For the listing below, print exactly the lines from the line with "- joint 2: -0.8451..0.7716" to the line with "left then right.", both included, and nothing beyond them.

_ _ _

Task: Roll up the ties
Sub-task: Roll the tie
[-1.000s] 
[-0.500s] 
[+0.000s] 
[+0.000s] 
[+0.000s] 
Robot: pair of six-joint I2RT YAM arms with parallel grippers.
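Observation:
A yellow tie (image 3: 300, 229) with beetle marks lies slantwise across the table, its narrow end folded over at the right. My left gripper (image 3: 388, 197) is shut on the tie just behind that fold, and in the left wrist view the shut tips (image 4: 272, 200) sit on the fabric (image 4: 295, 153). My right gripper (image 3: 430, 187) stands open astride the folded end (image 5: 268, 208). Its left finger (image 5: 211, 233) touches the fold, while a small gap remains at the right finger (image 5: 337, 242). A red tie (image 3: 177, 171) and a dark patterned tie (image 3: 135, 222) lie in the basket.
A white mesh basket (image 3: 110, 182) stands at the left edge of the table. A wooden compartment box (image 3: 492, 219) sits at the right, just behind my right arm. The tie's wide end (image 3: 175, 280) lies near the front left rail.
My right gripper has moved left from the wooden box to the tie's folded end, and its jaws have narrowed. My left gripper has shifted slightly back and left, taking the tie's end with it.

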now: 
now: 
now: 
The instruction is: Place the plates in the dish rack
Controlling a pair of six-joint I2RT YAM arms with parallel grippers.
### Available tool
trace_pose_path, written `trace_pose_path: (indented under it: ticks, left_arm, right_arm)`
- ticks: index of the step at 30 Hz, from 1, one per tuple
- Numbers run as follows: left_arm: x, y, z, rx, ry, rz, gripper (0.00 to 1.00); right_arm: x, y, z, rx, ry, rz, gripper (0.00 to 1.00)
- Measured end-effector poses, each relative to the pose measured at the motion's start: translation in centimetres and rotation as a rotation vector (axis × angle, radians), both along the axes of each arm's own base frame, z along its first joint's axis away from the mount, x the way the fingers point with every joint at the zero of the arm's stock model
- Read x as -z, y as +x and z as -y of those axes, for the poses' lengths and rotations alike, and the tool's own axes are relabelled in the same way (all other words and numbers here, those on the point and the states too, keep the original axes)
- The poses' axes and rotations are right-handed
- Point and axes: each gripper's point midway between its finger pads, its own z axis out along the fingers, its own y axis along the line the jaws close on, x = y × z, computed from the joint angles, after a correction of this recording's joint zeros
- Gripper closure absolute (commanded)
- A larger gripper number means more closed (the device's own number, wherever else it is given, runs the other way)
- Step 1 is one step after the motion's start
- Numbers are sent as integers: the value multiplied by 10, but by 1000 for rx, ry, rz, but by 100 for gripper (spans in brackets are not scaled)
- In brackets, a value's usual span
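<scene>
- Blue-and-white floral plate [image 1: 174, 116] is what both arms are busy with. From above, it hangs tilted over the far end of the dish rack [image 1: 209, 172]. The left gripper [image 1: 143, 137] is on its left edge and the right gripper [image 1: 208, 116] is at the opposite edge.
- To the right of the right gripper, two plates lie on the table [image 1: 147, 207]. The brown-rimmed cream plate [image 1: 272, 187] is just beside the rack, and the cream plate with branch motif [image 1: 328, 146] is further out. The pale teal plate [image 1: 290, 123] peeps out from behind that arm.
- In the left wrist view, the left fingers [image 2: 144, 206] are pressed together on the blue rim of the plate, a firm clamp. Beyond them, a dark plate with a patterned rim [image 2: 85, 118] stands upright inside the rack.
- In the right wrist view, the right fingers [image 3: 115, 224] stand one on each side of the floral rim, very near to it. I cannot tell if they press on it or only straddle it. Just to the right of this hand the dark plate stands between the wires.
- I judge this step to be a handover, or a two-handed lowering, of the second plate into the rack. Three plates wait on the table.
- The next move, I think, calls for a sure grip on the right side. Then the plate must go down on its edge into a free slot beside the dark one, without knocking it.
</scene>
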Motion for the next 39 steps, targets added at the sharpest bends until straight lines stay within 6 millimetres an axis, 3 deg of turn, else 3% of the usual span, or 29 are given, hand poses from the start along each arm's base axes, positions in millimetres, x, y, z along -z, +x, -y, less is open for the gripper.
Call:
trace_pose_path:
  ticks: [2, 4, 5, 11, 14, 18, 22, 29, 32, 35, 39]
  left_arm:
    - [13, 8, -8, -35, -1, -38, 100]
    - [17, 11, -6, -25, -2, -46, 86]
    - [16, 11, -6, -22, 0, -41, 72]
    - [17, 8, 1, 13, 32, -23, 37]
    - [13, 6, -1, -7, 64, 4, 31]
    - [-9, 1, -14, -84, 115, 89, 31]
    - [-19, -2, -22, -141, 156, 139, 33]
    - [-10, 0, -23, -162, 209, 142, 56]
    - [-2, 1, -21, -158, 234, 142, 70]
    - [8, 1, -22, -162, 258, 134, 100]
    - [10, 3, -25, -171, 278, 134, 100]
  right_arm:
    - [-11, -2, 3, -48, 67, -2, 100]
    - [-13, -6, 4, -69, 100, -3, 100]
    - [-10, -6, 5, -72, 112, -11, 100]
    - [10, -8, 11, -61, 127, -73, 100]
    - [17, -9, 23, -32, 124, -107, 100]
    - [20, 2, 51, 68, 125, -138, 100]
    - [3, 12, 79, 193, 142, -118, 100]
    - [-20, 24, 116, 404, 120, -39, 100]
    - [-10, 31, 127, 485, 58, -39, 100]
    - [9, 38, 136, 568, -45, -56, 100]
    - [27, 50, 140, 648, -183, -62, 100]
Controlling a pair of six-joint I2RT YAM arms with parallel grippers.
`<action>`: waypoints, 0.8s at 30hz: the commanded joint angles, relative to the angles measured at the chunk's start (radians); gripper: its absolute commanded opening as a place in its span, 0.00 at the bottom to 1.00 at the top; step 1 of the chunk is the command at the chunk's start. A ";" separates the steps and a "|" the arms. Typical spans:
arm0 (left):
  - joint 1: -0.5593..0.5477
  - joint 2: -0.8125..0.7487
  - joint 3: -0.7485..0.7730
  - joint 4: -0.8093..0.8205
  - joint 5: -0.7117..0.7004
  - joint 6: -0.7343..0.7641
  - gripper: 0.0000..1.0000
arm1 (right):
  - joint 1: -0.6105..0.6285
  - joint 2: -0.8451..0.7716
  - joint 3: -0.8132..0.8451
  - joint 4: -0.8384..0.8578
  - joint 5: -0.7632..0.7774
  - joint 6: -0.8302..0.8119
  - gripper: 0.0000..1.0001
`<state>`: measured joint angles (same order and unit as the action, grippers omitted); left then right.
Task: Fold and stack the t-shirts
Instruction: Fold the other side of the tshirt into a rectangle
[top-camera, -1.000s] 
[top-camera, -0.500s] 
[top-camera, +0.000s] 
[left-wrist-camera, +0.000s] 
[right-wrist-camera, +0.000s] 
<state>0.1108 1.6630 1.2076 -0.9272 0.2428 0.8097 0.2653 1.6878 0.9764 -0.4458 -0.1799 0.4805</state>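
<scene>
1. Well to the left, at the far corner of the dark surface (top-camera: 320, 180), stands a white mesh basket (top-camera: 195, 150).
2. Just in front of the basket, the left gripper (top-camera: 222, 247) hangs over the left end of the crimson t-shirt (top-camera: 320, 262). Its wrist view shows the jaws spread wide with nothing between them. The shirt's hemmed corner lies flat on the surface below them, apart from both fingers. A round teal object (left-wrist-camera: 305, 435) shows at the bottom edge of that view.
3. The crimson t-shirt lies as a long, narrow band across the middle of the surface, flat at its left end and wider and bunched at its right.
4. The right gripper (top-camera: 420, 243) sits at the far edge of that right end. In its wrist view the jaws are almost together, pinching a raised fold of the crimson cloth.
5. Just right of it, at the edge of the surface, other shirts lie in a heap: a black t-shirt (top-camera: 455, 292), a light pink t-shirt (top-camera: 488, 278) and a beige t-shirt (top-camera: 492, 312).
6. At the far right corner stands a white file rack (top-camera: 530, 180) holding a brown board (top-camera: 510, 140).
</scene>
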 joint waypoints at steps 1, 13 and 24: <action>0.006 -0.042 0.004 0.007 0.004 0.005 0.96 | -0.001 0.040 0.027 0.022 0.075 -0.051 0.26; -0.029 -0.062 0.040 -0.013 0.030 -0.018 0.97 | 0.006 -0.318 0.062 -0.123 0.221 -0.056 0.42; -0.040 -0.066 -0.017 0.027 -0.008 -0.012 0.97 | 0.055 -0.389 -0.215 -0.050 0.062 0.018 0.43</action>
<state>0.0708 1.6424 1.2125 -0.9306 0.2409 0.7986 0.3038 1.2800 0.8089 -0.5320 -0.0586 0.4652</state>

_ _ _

* **ANSWER SECTION**
  - joint 2: -0.8451..0.7716
  - joint 3: -0.8132..0.8451
  - joint 4: -0.8384..0.8578
  - joint 5: -0.7632..0.7774
  - joint 6: -0.8302..0.8119
  - gripper: 0.0000..1.0001
`<state>`: measured joint angles (same order and unit as the action, grippers omitted); left then right.

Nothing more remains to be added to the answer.